Rapport mensuel du Procureur de la République au Gouverneur 9 octobre 1895
Ce rapport manuscrit comporte cinq pages écrites recto/verso, de format 00×00. L’en-tête de la première page est personnalisé au nom du Chef du service judiciaire Lucien Bommier. Il s’adresse au Gouverneur Papinaud pour lui faire part « des faits saillants qui se sont produits dans mon administration pendant le mois de septembre écoulé ». Son rapport comprend trois volets : une affaire jugée au Tribunal de simple police, un rapport sur la prison de Papeete, et quelques lignes sur son mauvais état de santé. C’est le premier point que cette notice étudie.
L’affaire est révélatrice d’une certaine ambiance qui régne alors dans Papeete, cette petite commune d’environ 4 000 habitants, dans laquelle résident en permanence environ 300 colons français non-polynésiens[1] (et autant de colons “occidentaux“ autres que français). Elle a lieu le lundi 2 septembre 1895, vers midi. Monsieur Riffaud, pharmacien de 2ème classe de la Marine, sort du restaurant Renvoyé, rue de la Petite Pologne (aujourd’hui rue Gauguin) en compagnie de Messieurs Mleneck, lieutenant d’artillerie, et Agostini, Chef du service des Travaux publics. À côté du restaurant se trouve la pharmacie de Monsieur Claret. Celui-ci est « sur le seuil de sa porte, à califourchon sur une chaise ». Sur sa vitrine, il a placardé deux affiches. « Une affiche porte ces mots : “Sirop haamaitai toto“ et au dessous « Avis aux fumistes“. L’autre, le mot “Antiseptique“ et plus bas “Avis aux imbéciles“.» Riffaud s’arrête et fait « à haute voix des réflexions » qui « sans être blessantes pour Monsieur Claret, n’étaient pas de nature à le laisser indifférent ».

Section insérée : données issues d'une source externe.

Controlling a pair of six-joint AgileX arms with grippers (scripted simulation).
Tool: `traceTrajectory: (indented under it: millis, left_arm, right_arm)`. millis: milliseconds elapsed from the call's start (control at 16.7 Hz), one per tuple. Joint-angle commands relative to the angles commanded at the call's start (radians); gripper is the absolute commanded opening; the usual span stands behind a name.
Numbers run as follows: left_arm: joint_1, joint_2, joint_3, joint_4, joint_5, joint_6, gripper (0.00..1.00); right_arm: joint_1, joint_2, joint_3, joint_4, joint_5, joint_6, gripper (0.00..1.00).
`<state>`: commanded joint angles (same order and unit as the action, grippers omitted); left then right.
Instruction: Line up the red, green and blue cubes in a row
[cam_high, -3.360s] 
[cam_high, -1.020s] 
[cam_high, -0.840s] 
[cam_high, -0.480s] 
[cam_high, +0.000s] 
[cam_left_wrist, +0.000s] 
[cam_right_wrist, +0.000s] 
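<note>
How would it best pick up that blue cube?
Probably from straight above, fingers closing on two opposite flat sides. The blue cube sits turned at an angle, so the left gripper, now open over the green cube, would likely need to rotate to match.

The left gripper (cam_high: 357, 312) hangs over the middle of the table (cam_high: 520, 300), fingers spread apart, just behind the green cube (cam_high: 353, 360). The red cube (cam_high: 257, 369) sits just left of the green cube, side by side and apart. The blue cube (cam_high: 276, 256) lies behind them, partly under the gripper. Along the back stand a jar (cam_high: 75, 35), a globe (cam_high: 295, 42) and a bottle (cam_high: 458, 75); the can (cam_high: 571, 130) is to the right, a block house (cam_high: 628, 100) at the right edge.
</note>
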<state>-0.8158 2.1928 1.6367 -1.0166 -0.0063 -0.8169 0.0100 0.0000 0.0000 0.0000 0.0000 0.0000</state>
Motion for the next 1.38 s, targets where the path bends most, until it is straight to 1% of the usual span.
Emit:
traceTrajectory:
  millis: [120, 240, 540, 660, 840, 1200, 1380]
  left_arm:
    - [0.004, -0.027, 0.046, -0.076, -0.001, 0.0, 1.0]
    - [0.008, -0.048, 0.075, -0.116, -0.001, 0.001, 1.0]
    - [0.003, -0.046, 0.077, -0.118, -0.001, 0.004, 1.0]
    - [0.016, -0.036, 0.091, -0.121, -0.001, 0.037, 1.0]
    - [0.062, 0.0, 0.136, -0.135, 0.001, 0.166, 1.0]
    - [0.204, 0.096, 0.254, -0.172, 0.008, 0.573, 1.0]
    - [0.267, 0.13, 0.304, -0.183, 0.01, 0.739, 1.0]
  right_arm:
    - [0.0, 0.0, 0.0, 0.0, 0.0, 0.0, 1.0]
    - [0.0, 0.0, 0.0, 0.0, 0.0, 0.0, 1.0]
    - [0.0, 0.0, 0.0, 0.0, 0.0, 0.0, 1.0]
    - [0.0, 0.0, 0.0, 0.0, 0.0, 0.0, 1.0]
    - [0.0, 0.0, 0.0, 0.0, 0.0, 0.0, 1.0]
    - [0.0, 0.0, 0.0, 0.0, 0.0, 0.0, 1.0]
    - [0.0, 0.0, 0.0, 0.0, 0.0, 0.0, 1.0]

Ils en viennent aux mains, « roulèrent plusieurs fois sur le sol » et sont séparés par l’un des témoins de la scène.
Cette bagarre est « le résultat d’une animosité assez vive qui existe depuis déjà quelques mois entre Monsieur Claret et le corps de santé de la Colonie ». Pour Riffaud, « les épithètes de fumistes et d’imbéciles étaient à son avis dirigées contre lui et contre son Chef, Monsieur le Docteur Parnet ».
Claret a porté plainte. « À l’audience ces messieurs ont reconnu leurs torts réciproques et se sont vus condamnés chacun à dix francs d’amende par application de la loi du 3 Brumaire an IV»[2]. »Ce lamentable incident fait malgré tout sourire. Deux pharmaciens, que l’on peut ranger dans ce qu’il est convenu d’appeler « la haute société » se battent dans la rue comme des chiffonniers. L’un est fonctionnaire, dans le “public“, l’autre est “libéral“, dans le “privé“. Et l’on retrouve l’animosité des colons installés dans la Colonie qui se plaignent à longueur de temps de la charge financière démesurée que représentent les salaires et les voyages de ces nantis de passage dans les É.F.O. Il y a sans doute aussi une insinuation d’incompétence envers le service de santé (ce qui serait injuste, ce service étant de ceux dont l’action positive a souvent été mise en évidence).
Dans un si petit espace, les jalousies, les rivalités s’exacerbent. Il y a là un peu de Clochemerle…
[1] Toullelan, Tahiti colonial, p. 275. Les chiffres réels sont très difficiles à établir avec certitude.
[2] Articles 605 et 606 : « Sont punis des peines de simple police les auteurs de rixe, de voies de fait et violences légères. […]. Les peines ne peuvent être […] « au-dessous d’une amende de la valeur d’une journée de travail ou d’un jour d’emprisonnement, ni s’élever au-dessus de la valeur de trois journées de travail ou de trois jours d’emprisonnement ».